Sun is said to have personally consulted with a guild of tailors in the port city of 寧波 (Ninpō, Ningbo) to design the garment bearing his name. Remarkably, however, the Sun suit owes its Chinese name to Japan.

During and after his life, Dr. Sun was known by numerous names and aliases, of which Sun Yat-sen (孫逸仙) is the most familiar to English speakers. Another, used both in Japan and China, is 孫文 (Sun Wen or Son Bun). Another is 孫中山 (Sun Zhongshan). If you read the characters for Zhongshan in Japanese, however, you get “Nakayama,” which is what it was originally intended to be.

Here’s the story: While seeking support and funding from his compatriots to overthrow the Qing Dynasty and establish a republic, Sun traveled around Japan. It was feared that agents of the Chinese imperial government might try to abduct him, so while sojourning in Kyushu, a Japanese supporter, Toten Miyazaki, bestowed Sun with a Japanese alias, 中山樵 (Nakayama Shō). The alias stuck, and in addition to the distinctive garment, nearly every city and town in China has a street named 中山路 (Zhongshan Lu, Zhongshan Road) in Sun’s honor, using his Japanese alias.

The Sun suit had its counterpart in Japan during the Pacific War, when Japan’s government campaigned against conspicuous consumption with the slogan 贅沢は敵 (Zeitaku wa teki, “Extravagance is the enemy”). Males not serving in the armed forces were obliged by a government order in November 1940 to wear a similar brown or khaki-colored tunic referred to as 国民服 (kokumin fuku, civilian clothes). A similar attempt to standardize women’s and children’s clothing was decided in April 1942 but never enforced.

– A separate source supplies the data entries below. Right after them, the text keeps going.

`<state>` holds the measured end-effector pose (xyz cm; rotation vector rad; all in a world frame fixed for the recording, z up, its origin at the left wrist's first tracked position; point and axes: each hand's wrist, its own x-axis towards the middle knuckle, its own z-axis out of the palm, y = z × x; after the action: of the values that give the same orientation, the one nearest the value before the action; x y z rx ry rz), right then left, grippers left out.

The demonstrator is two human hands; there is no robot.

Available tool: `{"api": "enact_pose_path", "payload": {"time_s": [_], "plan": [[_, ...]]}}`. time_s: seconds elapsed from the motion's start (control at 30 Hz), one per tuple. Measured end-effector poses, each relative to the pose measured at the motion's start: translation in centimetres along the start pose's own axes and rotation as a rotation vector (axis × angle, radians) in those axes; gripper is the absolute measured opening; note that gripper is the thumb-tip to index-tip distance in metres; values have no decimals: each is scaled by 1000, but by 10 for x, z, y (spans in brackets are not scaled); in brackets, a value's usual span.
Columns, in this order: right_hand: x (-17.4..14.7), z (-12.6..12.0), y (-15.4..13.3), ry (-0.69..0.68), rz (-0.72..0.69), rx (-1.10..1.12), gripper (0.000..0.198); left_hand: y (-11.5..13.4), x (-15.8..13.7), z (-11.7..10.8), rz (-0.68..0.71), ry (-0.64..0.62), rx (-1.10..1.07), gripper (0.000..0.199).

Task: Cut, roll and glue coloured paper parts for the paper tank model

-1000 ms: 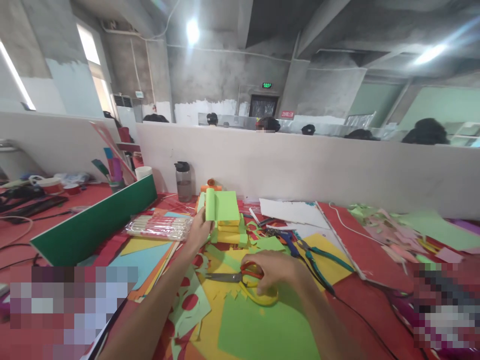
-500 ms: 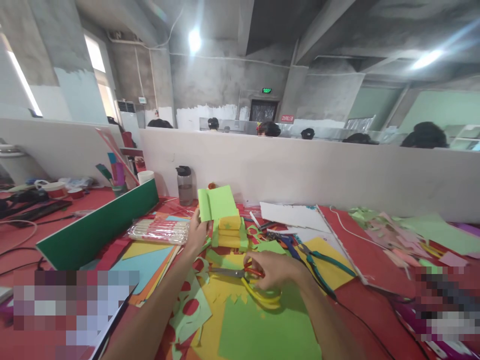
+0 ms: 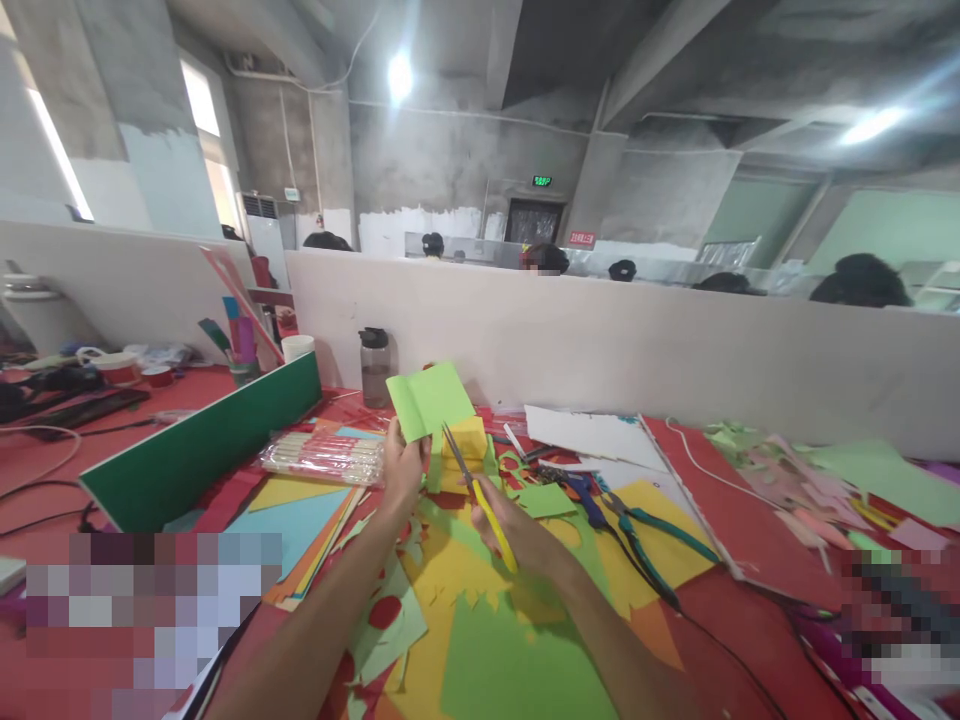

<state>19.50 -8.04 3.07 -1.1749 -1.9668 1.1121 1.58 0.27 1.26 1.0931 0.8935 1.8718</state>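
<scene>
My left hand [image 3: 405, 462] is closed on the lower left corner of a light green paper sheet [image 3: 435, 398], which is folded along its left part and held up. In my right hand [image 3: 504, 515] is a pair of yellow-handled scissors [image 3: 491, 520], fingers wrapped round the handles. Their blades point up and left, close to the sheet's lower edge; I cannot tell whether they touch it. Behind the blades stands a yellow and green paper piece [image 3: 466, 440]. Beneath my hands lie yellow paper [image 3: 427, 580] and a larger green sheet [image 3: 517, 660].
Teal-handled pliers [image 3: 637, 540] and a blue-handled tool [image 3: 589, 500] lie to the right. On the left are a plastic-wrapped bundle of sticks [image 3: 322, 458] and a green board [image 3: 210, 440]. A water bottle [image 3: 375, 368] stands by the white partition [image 3: 600, 340]. Paper scraps [image 3: 810, 480] lie far right.
My right hand has raised the scissors from the yellow paper, turning the blades upward toward the light green sheet. The sheet has tilted, and its rolled left edge has opened out.
</scene>
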Motion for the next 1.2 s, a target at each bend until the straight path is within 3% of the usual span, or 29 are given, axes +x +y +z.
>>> {"api": "enact_pose_path", "payload": {"time_s": [0.23, 0.63, 1.2], "plan": [[-7, 8, -15, -37, 52, 21, 41, 0, 2, 1, 36, 65, -142, 17], [4, 25, -2, 80, -58, 145, 40, -2, -16, 15, 12, -104, 25, 19], [6, 25, -3, 122, -29, 131, 41, 1, -22, 18, 34, -122, 63, 10]]}}
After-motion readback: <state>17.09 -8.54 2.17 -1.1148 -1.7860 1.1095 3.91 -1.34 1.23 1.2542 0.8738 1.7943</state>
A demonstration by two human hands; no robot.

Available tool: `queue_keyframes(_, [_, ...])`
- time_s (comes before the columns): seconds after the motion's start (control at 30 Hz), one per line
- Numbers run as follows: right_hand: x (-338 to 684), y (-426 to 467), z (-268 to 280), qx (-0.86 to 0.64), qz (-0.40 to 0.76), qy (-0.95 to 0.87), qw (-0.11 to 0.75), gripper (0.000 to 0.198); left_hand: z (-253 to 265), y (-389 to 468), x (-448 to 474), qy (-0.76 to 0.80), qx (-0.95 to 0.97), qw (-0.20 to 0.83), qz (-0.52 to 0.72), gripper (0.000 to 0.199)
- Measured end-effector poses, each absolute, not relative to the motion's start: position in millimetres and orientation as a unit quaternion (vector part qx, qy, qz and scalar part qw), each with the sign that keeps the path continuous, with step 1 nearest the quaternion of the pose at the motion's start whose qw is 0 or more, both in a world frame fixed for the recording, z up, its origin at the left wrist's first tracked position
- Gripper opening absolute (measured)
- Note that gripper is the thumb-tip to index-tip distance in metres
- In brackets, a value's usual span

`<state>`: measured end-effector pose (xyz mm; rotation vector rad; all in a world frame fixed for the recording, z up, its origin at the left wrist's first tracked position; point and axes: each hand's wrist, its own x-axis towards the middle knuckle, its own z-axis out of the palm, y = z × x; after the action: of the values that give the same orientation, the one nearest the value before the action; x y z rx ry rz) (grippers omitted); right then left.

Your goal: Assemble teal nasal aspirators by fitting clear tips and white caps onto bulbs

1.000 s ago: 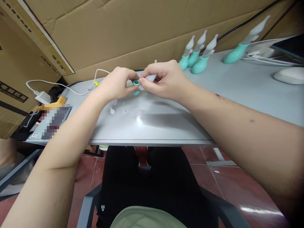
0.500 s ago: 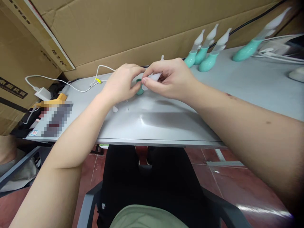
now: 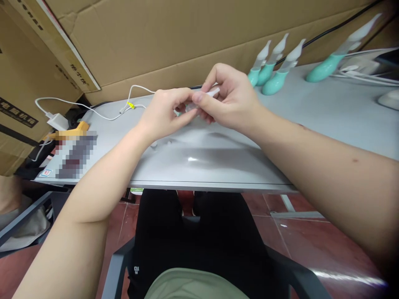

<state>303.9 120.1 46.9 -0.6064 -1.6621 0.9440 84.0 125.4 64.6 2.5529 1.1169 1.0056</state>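
On L cardboard box, "电脑机箱" can be read on blk band; other chars higher up are too blurred to be made out. Wht print on blk trousers & sm. sticker nr tabletop edge can't be read.

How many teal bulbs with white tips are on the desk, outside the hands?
4: left bulb, middle bulb and right bulb grouped near the cardboard, plus a lone bulb farther right. Others may be hidden behind the left hand or right hand.
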Motion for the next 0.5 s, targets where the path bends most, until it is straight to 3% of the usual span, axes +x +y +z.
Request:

On the other hand, the term マオカラースーツ (Mao karā sūtsu, Mao-collar suit) is widely used in the fashion industry as a garment with vague resemblance to the Mao suit but without the political baggage. Here for once the English and Japanese are more or less identical, but the Chinese term, “Chinese-style standing collar” (also rendered as “Mandarin collar”), remains at variance.

According to people who know these things, the Sun suit, or Mao suit if you prefer, is believed to have been at least partially inspired by the Norfolk jacket, a coat that became popular among the British upper classes from the late 1860s. So the trademark garment worn by Chinese leaders from Sun Yat-sen to Xi Jinping can take its place in history thanks to a British design and a Japanese name.

An afterthought: While we’re on the subject of this Tower of Babel as applies to Asian men’s clothing, it’s worth mentioning that translators must also deal with similarly chaotic language regarding female apparel. The form-fitting garment referred to in English as a cheongsam has become チャイナドレス (Chaina doresu, “China dress”) in Japanese. “Cheongsam,” a Cantonese word, was first out the starting gate by virtue of coming from then-British Hong Kong. To most Chinese, however, it’s known by a completely different word, pronounced chee-pao” and written 旗袍 (qipao).

Although the garment has roots going back several centuries, today’s qipao caught on in the early 20th century and has held up surprisingly well. These days, you’ll often see them gracing flight attendants and waitresses in restaurants. I for one am mystified as to why Japanese seem unable to come up with a name that better conveys its elegance than “China dress.”